Look below for the line containing "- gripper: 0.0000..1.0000"; from there, print each line exactly up to and including the line containing "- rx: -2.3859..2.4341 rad", and stop.

*** Entries supplied

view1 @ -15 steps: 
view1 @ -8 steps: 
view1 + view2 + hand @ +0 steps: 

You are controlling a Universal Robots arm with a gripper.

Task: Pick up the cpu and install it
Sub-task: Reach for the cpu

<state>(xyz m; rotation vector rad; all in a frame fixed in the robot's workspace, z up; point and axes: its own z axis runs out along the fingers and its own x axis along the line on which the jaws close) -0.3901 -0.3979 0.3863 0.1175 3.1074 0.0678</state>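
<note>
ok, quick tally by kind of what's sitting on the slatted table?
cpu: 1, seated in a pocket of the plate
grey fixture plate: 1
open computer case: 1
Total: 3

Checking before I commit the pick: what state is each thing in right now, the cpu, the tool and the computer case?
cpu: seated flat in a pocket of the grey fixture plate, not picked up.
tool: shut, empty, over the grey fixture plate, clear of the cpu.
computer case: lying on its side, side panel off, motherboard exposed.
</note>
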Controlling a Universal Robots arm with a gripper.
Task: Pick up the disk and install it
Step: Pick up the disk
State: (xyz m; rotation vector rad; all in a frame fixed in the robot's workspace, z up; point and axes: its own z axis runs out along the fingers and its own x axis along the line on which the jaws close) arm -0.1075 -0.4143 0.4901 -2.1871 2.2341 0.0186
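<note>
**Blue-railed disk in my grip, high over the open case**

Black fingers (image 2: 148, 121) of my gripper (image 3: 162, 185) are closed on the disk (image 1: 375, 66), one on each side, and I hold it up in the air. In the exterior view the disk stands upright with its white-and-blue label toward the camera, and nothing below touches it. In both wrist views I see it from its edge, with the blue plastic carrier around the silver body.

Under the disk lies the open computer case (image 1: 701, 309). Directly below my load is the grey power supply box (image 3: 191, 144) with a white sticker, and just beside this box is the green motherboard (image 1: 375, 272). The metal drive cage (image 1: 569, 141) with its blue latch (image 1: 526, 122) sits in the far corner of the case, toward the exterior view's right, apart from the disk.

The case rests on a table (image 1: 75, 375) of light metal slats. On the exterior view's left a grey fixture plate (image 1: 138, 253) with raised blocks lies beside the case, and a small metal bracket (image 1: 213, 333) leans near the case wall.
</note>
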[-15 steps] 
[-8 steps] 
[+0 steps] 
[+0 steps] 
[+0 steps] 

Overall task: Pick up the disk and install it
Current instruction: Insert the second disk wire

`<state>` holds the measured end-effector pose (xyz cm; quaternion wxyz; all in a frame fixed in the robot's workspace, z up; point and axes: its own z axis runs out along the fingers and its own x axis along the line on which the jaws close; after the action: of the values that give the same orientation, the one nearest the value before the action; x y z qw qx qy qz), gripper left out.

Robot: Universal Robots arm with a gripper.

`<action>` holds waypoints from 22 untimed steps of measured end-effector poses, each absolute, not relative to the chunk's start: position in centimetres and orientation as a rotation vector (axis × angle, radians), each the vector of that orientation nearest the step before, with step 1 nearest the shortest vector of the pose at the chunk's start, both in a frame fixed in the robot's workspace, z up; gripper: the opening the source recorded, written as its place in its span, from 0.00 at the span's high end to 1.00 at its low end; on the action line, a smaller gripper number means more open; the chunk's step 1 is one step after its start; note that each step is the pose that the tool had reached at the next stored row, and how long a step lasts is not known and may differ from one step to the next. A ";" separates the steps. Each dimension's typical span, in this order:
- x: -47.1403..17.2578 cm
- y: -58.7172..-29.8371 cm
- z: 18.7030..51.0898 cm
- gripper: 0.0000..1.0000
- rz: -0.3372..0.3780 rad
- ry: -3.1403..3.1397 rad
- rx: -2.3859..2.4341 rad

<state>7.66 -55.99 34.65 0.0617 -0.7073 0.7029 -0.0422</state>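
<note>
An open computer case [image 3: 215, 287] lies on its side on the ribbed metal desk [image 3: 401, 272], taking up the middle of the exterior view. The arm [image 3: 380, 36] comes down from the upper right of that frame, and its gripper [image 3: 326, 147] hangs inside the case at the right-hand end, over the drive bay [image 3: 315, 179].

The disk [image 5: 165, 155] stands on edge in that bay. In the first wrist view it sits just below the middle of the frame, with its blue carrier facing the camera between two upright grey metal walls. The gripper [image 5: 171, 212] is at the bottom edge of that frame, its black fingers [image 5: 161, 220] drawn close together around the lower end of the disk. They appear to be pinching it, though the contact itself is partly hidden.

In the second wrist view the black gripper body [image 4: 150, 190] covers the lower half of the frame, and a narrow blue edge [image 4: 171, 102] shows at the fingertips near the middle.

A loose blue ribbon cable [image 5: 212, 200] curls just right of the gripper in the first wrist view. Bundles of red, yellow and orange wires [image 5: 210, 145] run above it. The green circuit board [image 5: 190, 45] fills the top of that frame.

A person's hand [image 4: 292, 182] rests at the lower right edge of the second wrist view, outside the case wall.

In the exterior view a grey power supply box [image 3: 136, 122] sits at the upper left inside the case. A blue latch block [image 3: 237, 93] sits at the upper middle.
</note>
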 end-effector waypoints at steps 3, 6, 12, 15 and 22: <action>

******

--- Output for this task ---
- gripper: 0.0000..1.0000
- rz: -0.3372..0.3780 rad
- ry: -3.1403..3.1397 rad
- rx: -2.3859..2.4341 rad

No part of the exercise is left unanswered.